A serial “open letter” writer, Angela Nickerson claims her son loves the colors typically marketed to girls, like limey green and purple, even secretly loves pink, and that she’d been buying outerwear at Land’s End designed for the opposite sex, which, she tells us, he prefers anyway. But wait!

I have gotten away for six years buying “girls” clothes for my son, because they are colors or animals or designs that he likes. But now he can read. And if he picks up a copy of a Lands’ End catalogue and finds that the limey green jacket he loves is a girls’ jacket, he will never wear it again — not because he won’t still love it, but for fear of being teased.

Young children are extremely, uninhibitedly conformist. They have to be because that’s how they learn about the world. Their desire to get along with their peer groups is disturbing to adults. It’s also completely normal. We can’t stamp it out; we can only channel it in a socially responsible manner.

Young children adhere to every gender stereotype with exceptional zeal. Girls wear the fluffiest tutus and shiniest tiaras, and boys pretend play dinosaurs, the bigger the better. Again, they are uninhibited about their embrace of gender cliches. It doesn’t occur to them to be subtle. It doesn’t mean much. If your four-year-old daughter acts out like most exaggerated female boilerplate, it doesn’t mean she won’t grow up to be stoic and strong. If a boy gives up turquoise because he doesn’t feel kindergarten approves, what’s the big deal?

Who is all the gender neutrality for?

Like other activists Nickerson wants to force a single “kids” section instead of boys’ and girls’ sections in department stores:

They are kids! Their bodies are so similar — just call them Kids’ Squall Bibs and Pants. Boys can wear all of those colors. Girls, too.

While their bodies still look pretty similar, children are very different socially and emotionally. They are boys and girls, and this distinction is of supreme significance to them.

The way she tells the story, Nickerson withheld an important piece of information from her son. She’s been buying girls’ clothes without bothering to tell him. And, sure, parents make all sorts of decisions for their minor children, and they don’t need to keep the tots posted about every little detail, and sometimes it’s better not to. Did you tell him that this yucky medicine he’s refusing to take is in his hot chocolate? No? Good, as long as he drank it.

That the mom is dressing up her five-year-old son in girls’ clothes is a totally different story. He thought that lime green jacket she bought him was something that boys wear. He doesn’t have the necessary sophistication to distinguish between subtle differences in cut in boys and girls clothing. He trusted his mom to get him what he wants: outerwear that establishes him as one with his buddies.

Now it turns out the jacket was from a girls’ section. (And by the banner shot above, there are boy versions of the favorite lime green, see the second one with the lime green lining.) This is huge for him.
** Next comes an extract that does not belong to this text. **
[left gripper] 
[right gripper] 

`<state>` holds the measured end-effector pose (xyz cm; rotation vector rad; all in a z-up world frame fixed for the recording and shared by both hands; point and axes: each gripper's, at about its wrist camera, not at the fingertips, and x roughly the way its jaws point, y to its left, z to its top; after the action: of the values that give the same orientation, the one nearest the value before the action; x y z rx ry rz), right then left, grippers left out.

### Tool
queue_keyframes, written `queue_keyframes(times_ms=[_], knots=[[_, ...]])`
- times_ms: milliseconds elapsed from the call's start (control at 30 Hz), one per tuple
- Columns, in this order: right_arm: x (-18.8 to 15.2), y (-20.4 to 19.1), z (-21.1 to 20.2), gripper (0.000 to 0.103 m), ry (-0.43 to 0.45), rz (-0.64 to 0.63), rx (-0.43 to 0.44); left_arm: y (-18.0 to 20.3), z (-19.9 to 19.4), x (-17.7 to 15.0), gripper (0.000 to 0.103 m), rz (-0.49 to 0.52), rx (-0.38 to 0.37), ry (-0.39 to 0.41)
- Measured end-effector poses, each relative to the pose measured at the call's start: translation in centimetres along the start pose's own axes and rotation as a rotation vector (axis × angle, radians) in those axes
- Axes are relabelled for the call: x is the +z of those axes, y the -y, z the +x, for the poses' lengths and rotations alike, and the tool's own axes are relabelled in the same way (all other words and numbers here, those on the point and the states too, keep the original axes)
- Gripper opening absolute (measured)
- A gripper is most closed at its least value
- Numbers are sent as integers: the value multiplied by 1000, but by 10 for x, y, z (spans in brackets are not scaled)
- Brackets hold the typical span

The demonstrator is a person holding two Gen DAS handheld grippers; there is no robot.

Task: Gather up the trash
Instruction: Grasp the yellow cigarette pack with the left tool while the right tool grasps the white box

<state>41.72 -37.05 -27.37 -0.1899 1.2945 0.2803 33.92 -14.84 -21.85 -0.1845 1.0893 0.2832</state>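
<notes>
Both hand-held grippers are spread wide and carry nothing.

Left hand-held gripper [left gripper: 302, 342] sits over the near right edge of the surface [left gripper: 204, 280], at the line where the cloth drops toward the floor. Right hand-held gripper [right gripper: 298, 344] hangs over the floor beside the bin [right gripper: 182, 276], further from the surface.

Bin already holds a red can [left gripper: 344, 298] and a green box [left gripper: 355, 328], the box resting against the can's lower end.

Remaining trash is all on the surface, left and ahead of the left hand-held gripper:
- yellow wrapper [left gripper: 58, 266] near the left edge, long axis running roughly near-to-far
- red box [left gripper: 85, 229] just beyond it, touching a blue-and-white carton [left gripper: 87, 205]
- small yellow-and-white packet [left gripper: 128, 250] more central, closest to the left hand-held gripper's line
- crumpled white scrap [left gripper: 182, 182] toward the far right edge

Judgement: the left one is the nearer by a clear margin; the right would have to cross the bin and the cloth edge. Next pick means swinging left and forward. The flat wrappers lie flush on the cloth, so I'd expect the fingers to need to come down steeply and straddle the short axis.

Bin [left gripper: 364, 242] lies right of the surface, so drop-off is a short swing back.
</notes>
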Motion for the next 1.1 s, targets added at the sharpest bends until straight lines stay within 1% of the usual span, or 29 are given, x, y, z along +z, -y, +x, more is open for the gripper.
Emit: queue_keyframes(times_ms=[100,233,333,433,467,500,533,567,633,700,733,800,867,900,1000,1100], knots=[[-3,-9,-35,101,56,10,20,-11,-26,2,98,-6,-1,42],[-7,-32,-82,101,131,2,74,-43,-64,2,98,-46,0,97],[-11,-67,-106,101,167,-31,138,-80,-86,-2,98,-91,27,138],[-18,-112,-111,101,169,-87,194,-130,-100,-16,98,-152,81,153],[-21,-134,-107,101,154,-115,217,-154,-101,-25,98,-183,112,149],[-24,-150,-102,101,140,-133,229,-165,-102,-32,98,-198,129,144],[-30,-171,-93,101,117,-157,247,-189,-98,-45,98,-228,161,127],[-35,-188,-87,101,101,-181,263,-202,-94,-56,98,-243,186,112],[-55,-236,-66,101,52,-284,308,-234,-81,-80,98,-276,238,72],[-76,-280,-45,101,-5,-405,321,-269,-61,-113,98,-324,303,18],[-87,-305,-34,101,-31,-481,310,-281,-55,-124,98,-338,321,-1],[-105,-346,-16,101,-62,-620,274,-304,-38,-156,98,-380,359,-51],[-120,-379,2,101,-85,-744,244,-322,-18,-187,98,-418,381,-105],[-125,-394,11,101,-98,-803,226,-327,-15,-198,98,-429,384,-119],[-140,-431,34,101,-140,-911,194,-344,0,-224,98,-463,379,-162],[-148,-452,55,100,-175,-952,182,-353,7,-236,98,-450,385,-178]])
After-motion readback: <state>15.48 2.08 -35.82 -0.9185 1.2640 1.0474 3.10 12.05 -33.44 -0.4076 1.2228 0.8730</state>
He would be upset enough for his mom to publicly complain, but what she doesn’t seem to note is that he would likely be upset with her. If I were his mom, I wouldn’t worry about the lack of color options in the boys’ section of the catalog. I would worry about my son not trusting me ever again.

Nickersen positions herself as a progressive, concerned and loving mom who is helping her son to express his true self while sheltering him from the cruel repressive world. Her son, apparently, begs to differ. He knows what he wants: to be a boy. She’s giving him the wrong tools to be a boy, which will feel like betrayal. Note the worry that he won’t wear the jacket if he knows it is a girls’ jacket “for fear of being teased.” And if the other boys and girls know? It isn’t any individual’s lack knowledge that prevents the teasing, it is the group’s and no one mother has control over that.

Colors don’t matter; essence does. Colors are merely a pleasant fluff topic that everyone has an opinion about. The bond formed with other kids is crucial.

Expats and immigrants go though the same thing. A young Russian man once told me of a time when, shortly after his arrival to the US in the early 1990s, he walked down the streets of San Francisco in a pink sports jacket. He was a masculine guy, to be sure, but he didn’t think much about that jacket until that walk. I don’t know when and how he came in possession of the article of clothing. When you live in scarcity, a jacket’s color is not that significant. Plus, at that time, Russian society was pretty naive about homosexuality. It did not occur to him that clothing color would signal anything like that. After that one walk through the streets of San Francisco, that man no longer wore pink sports jackets.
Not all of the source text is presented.